Raft

Raft is a consensus algorithm that uses leaders to implement fault tolerant state machine replication. There are several key components to its specification:

• Leader election: nodes will elect one leader at a time.
• Log replication: leader broadcasts messages to replicas in order.
• Crash recovery: handles crashed replicas.
• Log compaction: discards obsolete log entries.
• Client interaction: ensures exactly-once semantics.

It implements a linearisable consistency model. This partly means that its performance is fairly poor relative to other distributed tools (possibly with weaker consistency models). The relative performance for Raft increases for read-heavy systems (intuitively, write-heavy systems will need to do expensive replication operations).

Leader election

Raft divides the timeline into multiple terms (or epochs). Each term begins with a leader election initiated by candidate node(s). If an election fails, a term has no leader. Otherwise, a term has one leader that performs log replication. Each node maintains their own view of what the current term is (no global view). This current term is exchanged in each RPC, so that if a server sees a term greater than itself, then it updates itself and becomes a follower. And eventually all terms will converge on the latest value. Terms essentially act as a logical clock.

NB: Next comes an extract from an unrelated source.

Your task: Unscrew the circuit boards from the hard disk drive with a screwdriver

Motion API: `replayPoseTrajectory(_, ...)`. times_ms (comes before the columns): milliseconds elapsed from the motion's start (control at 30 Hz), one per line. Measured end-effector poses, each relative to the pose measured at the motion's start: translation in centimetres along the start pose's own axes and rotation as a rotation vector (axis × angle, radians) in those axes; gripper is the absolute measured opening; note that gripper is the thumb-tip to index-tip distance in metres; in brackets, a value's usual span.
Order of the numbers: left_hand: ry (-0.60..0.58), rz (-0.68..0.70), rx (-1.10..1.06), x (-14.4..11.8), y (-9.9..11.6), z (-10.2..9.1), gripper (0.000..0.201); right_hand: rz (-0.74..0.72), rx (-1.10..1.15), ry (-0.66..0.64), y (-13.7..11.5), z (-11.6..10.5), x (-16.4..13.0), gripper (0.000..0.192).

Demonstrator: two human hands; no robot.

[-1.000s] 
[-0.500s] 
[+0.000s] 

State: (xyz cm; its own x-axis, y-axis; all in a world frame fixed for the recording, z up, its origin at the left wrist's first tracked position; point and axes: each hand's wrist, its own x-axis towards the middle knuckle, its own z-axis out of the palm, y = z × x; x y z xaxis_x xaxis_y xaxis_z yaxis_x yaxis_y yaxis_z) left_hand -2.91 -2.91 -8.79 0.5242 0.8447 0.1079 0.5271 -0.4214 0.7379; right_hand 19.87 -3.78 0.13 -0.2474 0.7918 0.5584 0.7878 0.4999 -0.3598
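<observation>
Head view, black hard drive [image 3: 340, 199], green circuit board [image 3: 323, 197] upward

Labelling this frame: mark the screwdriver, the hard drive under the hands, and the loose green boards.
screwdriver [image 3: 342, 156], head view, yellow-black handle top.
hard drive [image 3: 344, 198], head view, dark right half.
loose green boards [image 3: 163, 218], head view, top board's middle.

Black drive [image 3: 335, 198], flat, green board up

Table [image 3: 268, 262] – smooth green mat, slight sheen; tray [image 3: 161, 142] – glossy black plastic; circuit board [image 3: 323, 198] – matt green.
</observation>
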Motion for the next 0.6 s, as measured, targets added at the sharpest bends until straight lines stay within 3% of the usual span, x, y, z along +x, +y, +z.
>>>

Each replica is in any one three states:

• Followers receive messages from the leader. They’re passive, but expect regular heartbeats.
• Candidates start an election to try to become the new leader.
• Leaders handle all client interactions and perform log replication. Heartbeats are sent periodically by the leader. These use the AppendEntries RPC with an empty append log. Heartbeat timers should be a single deterministic, fixed periodic value. When a follower has received a heartbeat, they should reset an election timer. This timer is random within a range greater than the heartbeat timer (the randomness ensures election conflicts get resolved eventually, if they happen at all).

On system start-up, all nodes in the network will be in the follower state with some election timeout. The first node that times out will initiate an election and possibly become the leader, after which it sends periodic heartbeats to maintain authority.

When the timer has timed out, the follower will transition to a candidate and initiate an election, with the assumption that the leader has crashed. It starts the election by incrementing the current term, changing its state, and voting for itself. Then, it sends a RequestVote RPC to all other replicas. There are three possible outcomes:

• A candidate will win the election if it receives votes from a majority of the servers in the full cluster (i.e., this includes dead nodes). Each node can cast at most one ballot for a given term (if it sees a node with a higher term, then it resets its vote status). This ensures that there is only one leader at a time.
• Or, a candidate may receive an AppendEntries RPC from another node that claims to be the leader. If this RPC is legitimate, i.e., the received term is higher than itself, then the node will transition back to a follower node (and the election should fail).
• Or, the candidate neither wins nor loses the election. This can be caused by multiple nodes entering an election state at the same time. Since nodes vote for themselves, it means that no node will cast an affirmative vote. In this case, each candidate times out and will start an new election. The randomised timeouts ensure that split votes are resolved quickly and are relatively rare.

One problem is that we don’t really know whether entries in a given node are committed during elections (what if data is committed, then multiple nodes crash, and another node with a longer log tries to become leader?). We add an additional restriction where a candidate can only become leader if it has all potentially committed entries. Replicas vote yes if the candidate’s log is at least as up to date, i.e.,

• If has a higher term in the last log entry.
• Or the candidate has the same last term and same or longer log length.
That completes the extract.